Colorful biography of the crook who served as the model for Damon Runyon’s Nathan Detroit and Scott Fitzgerald’s Meyer Wolfsheim.

In the wide-open precincts of the Tenderloin and Times Square, Arnold Rothstein (1882–1928), scion of a devout Jewish family, carried the moniker “The Brain.” He was also known as “The Great Bankroll” and “The Man to See,” pioneer of the floating crap game and the guy who fixed (though it wasn’t broke yet) the 1919 World Series. His story makes a (slight) change of pace for baseball writer Pietrusza (Ted Williams, etc.), who notes that the Black Sox were not the only colorful characters in Rothstein’s life and premature death. There were the grafters and grifters, the touts and toughs, the horse dopers, con artists, cops gone wrong, thieves, prostitutes, goons, bootleggers, labor racketeers, gold diggers, chiselers, and killers. Rothstein knew Fanny Brice and her man Nicky Arnstein, Max Factor’s bad brother, Herbert Bayard Swope, Lepke, Gurrah, and Legs.
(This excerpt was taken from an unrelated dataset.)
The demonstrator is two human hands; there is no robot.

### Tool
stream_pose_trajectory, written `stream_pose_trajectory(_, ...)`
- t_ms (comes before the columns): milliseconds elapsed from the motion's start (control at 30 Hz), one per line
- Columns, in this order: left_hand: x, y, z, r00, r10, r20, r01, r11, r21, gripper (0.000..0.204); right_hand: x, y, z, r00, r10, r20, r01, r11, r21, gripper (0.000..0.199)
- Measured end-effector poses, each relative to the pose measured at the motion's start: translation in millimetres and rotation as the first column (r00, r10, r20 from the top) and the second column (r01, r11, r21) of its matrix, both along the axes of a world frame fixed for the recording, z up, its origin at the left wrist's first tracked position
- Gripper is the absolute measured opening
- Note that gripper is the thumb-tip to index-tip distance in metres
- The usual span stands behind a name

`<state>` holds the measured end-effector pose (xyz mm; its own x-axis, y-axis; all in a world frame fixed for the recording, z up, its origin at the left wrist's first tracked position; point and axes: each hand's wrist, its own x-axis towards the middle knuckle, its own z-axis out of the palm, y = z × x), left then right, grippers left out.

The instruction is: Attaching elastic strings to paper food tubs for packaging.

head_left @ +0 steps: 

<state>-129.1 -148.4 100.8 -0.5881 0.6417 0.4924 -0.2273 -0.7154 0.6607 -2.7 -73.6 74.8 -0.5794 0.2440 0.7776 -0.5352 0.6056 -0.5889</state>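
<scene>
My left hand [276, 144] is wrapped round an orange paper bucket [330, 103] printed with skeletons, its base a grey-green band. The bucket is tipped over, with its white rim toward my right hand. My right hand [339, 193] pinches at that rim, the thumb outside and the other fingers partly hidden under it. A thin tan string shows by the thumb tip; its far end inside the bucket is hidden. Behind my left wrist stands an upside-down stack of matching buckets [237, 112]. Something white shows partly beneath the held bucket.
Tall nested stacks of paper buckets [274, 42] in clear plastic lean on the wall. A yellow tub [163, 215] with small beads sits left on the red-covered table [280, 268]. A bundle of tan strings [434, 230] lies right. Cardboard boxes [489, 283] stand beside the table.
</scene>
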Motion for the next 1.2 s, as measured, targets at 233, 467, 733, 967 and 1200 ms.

He did business with mugs on the way from Lindy’s and Belmont to Sing Sing and the hot seat, citizens more dangerous than Runyon ever depicted them. Rothstein was power broker to them all, displaying a cool that once enabled him to sidestep an armed robbery by taking the gunman to a Turkish bath. He played a tricky role in the Series fix, more fully dissected here than in standard histories of the event. His adventures were rife with unexplained, untimely deaths—his own among them. Nobody ever took the rap for Rothstein’s murder, but Pietrusza undertakes to name the perp in prose that recalls the verve of writer Gene Fowler, who used to hang out with these guys. Stick around for the epilogue, which thumbnails the lives and deaths of more than a hundred characters.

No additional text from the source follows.